170 Days

Last week kicked my butt! My IOP is for three hours first thing in the morning from Mon-Thurs. When I’m done with group, I go to work until 9. I’m out the house for around 13 hours a day, and those first three hours are rough emotionally. By the time Thursday evening rolled around, I was ready to collapse. Friday morning I was admitted to a local hospital for a minor surgical procedure that I had scheduled a couple months before. The rest of my weekend was pretty uneventful: lots of rest, reading and icing my surgery site. Due to my recovery, I didn’t get to any AA meetings over the weekend.
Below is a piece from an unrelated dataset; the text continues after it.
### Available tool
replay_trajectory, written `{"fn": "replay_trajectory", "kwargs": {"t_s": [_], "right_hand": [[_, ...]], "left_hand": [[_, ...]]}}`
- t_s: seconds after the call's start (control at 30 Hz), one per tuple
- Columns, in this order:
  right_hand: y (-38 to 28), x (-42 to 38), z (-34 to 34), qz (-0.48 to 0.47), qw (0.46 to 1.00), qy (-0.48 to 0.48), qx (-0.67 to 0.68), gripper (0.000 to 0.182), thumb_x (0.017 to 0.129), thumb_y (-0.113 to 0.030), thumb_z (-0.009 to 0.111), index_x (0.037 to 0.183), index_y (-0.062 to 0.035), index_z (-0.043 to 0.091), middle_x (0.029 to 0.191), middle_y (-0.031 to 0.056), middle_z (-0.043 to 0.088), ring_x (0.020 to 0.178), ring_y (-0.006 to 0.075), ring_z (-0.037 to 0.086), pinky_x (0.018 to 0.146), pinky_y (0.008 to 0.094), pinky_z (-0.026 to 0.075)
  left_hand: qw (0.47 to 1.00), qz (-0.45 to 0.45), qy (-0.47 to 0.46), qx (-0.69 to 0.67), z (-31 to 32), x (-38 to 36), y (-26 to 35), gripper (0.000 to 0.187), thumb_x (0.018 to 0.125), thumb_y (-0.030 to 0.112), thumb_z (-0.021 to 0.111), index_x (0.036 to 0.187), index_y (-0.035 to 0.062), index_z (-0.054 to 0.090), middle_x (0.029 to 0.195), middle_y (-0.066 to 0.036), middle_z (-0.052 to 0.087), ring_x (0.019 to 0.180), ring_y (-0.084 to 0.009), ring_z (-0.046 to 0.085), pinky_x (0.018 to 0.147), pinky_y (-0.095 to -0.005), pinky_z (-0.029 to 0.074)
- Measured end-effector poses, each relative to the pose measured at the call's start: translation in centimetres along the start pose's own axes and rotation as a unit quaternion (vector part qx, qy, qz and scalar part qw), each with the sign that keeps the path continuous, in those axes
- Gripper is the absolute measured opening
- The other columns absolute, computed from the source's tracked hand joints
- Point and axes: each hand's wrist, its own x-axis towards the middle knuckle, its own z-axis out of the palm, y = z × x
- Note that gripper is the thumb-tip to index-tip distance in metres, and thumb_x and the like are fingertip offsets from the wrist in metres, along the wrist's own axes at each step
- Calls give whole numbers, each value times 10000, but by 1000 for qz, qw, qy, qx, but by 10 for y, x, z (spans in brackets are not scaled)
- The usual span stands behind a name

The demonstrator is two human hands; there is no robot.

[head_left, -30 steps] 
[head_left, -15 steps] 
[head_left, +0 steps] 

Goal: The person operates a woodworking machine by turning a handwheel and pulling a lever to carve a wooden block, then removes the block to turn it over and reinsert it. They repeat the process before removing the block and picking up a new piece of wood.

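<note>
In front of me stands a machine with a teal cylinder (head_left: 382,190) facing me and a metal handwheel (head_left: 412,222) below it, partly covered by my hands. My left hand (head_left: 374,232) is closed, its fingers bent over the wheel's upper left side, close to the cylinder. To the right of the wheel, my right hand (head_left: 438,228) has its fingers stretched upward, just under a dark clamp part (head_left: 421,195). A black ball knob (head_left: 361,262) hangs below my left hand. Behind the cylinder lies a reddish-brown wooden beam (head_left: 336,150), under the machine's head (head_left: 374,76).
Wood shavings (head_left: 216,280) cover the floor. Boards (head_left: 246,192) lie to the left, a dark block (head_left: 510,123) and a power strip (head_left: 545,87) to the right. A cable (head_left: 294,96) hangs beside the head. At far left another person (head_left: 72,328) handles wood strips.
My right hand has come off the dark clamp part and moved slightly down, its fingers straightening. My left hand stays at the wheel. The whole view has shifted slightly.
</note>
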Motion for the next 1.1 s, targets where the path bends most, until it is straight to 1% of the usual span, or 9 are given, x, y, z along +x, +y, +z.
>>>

My counselor was aware of this ahead of time, and I will resume meetings this weekend (Fri, Sat, Sun).

My first day of IOP was rough, as it is for everyone. I detest being the newbie, and of course my awkward shy side came out in full force. By the next session on Monday, I felt much more at ease. I chuckled as one of my classmates told me he was “happy to have another alcoholic here”. Most of my group are addicts or addict/alcoholics. Who knew us alchies would be outnumbered? Later in the week on his graduation day, this same guy told me in front of the class that I was an inspiration for bouncing back from this horrific wreck, and having almost six months of sobriety under my belt (most of which has been all on my own). I was floored. Just a really great feeling. Never in a million years would I have believed that someone would call me an inspiration after all of this.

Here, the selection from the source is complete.